A Different Perspective on the Characterization of a New Degradation Product of Flibanserin With HPLC-DAD-ESI-IT-TOF-MSn and Its Pharmaceutical Formulation Analysis With Inter-Laboratory Comparison.

Background: Flibanserin (FLB) was first synthesized as an antidepressant drug; however, due to its enhancing effects on sexual activity, it was approved for treatment of hypoactive sexual desire disorder in women in 2015.

Objective: The aim of this study was to develop a new and fully validated HPLC method for analysis of FLB in pharmaceutical formulations besides its degradation products, and identification of possible formation mechanisms by using HPLC-DAD-ESI-IT-TOF-MSn.

Method: The HPLC separation was achieved in a Supelco Ascentis® Express series phenyl hexyl column (100 × 4.6 mm, ID 2.7 µm). The mobile phase was acetonitrile-ammonium acetate solution (50:50, v/v, 10 mM, pH 5.4) mixture, which was pumped at the rate of 0.5 mL/min. Chromatography, detection, and structural identification was performed by using a LCMS-IT-TOF instrument (Shimadzu, Japan).

Results: 1-(2-(4-(3-hydroxy-5-(trifluoromethyl)phenyl)piperazine-1-yl)ethyl)-1,3-dihydro-2H-benzo[d]imidazol-2-one is proposed as a novel degradation product, with a mass of 407.1695 and a formula of C20H21F3N4O2 with a margin of error about 0.001 ppm. The developed method is applicable with 98% accuracy within the 2.5-50.0 µg/mL range. The LOD and LOQ were about 500 ng/mL and 1.50 µg/mL, respectively. The transferability and variation between laboratories were tested by inter-laboratory comparison and evaluated with one-way analysis of variance.

Conclusions: A novel FLB degradation product, which was produced under oxidative forced degradation conditions was observed and identified for the first time; in addition, the formation kinetics of the degradation product besides decomposition of FLB was studied. Furthermore, an inter-laboratory comparison was carried out, and application of the proposed method on a pseudo Addyi® (Sprout Pharmaceuticals, Inc.) sample was tested using both instrument configurations.
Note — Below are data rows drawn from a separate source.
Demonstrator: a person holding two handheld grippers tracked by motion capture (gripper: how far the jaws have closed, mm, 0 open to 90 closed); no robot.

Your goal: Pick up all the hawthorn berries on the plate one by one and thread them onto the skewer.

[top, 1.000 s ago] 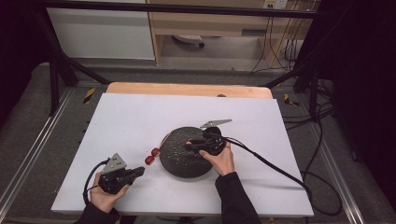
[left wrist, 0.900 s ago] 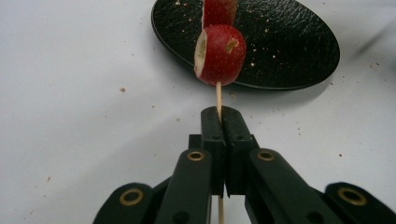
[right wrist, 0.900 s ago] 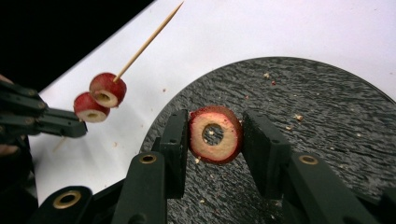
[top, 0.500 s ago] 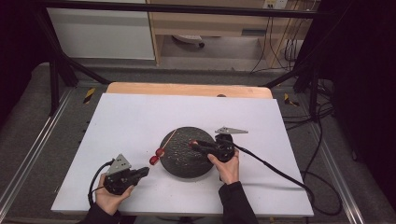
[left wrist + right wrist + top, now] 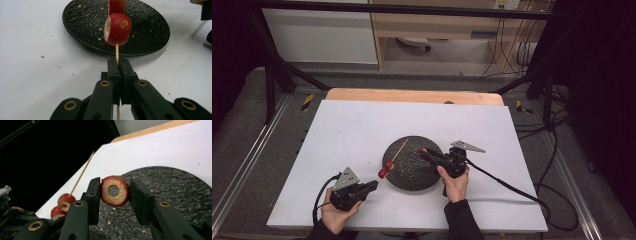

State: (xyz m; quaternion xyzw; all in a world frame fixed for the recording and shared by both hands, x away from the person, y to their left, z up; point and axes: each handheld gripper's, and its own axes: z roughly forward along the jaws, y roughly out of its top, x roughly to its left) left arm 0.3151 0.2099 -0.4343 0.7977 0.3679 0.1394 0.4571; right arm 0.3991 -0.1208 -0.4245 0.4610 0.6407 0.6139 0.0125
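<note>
White-topped table (image 5: 362,130), black textured plate (image 5: 409,175) on it, scattered crumbs (image 5: 42,56)

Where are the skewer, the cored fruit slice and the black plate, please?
skewer (image 5: 116,51), left gripper view, bare stick below the fruit.
cored fruit slice (image 5: 108,195), right gripper view, pale cut face.
black plate (image 5: 411,181), high view, near rim.

The left hand (image 5: 334,212) rests low at the near left, its left gripper (image 5: 371,186) clamped tight and angled up to the right. The right hand (image 5: 455,180) holds the right gripper (image 5: 422,151) pointing left, jaws nipped close.
</note>
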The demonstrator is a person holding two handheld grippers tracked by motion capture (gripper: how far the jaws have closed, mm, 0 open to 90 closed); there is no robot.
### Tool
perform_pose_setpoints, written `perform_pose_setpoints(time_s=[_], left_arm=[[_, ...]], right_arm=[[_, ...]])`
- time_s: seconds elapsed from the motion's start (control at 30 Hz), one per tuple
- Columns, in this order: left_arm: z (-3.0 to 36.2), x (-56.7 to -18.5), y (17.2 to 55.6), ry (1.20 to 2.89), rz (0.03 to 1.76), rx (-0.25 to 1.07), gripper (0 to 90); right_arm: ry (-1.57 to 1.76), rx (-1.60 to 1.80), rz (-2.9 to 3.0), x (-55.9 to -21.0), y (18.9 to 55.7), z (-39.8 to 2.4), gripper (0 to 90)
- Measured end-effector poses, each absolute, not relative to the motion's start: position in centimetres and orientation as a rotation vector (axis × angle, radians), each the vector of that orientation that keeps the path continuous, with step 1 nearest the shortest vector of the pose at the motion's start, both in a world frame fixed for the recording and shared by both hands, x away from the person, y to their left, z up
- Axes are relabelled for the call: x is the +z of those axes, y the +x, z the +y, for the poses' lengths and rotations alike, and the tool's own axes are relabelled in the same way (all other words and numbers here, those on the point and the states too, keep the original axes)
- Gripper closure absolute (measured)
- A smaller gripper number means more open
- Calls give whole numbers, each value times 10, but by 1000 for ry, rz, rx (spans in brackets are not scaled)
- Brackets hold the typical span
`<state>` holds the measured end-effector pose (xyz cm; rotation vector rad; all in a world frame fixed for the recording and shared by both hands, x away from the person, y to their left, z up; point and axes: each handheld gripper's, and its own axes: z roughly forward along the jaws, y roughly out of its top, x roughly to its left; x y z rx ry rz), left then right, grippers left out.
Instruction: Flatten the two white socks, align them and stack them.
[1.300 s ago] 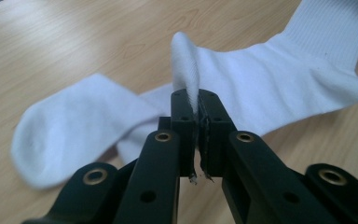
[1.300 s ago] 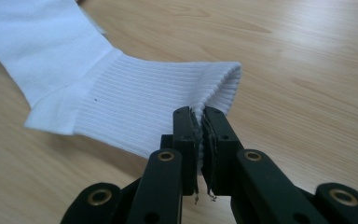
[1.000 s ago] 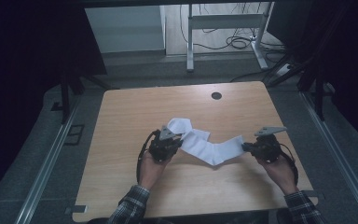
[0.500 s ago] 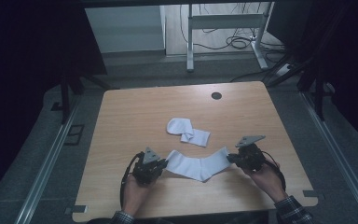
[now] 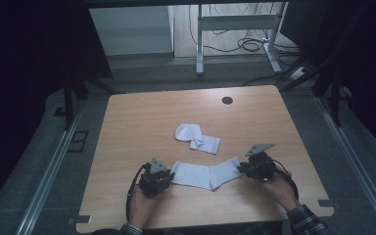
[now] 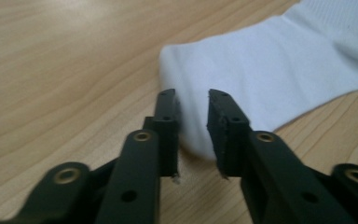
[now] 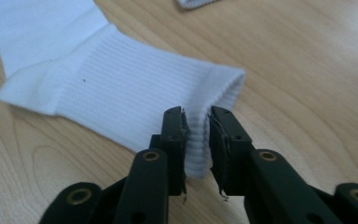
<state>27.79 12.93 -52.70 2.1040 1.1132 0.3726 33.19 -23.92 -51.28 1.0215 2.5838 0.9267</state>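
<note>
Two claws releasing stretched sock (image 5: 205, 175) on counter (image 5: 152, 122)
left claw (image 5: 169, 175), right claw (image 5: 241, 169) just spreading, sock ends loose between jaws; sock held up a second ago, now flat

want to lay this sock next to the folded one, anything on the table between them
Nothing visible does. Only bare table lies between the flat sock and the folded sock. The left gripper and right gripper sit at the flat sock's ends, jaws having just opened.

White sock (image 5: 206, 175) lies flat, stretched out (ribbed cuff rightward) near the table's front edge.
</note>
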Motion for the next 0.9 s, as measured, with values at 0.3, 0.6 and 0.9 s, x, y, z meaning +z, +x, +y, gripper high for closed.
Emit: perform_pose_setpoints(time_s=[0.3,0.6,0.9], left_arm=[[135,-522,283,2062,1124,410,598],[131,-517,294,2072,1093,437,556],[125,-510,313,2053,1080,423,565]], right_arm=[[1068,981,2509,-508,337,-252,628],[1084,980,2454,-509,342,-264,537],[1132,964,2429,-512,348,-276,532]])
Highlights: A novel stability-indicating assay method was developed and fully validated according to the International Council on Harmonization (Q2) R1 for the analysis of FLB in the pharmaceutical preparations. A new degradation product was identified in the oxidative forced degradation condition and characterized using HPLC-DAD-ESI-IT-TOF-MS3. Moreover, the possible mechanism and the formation kinetic of the degradation product were revealed. In addition, the developed method was transferred to another LC-PDA instrument for inter-laboratory comparison. Finally, the current method was applied to a pseudo formulation of Addy in both instruments, and ANOVA was applied for evaluation.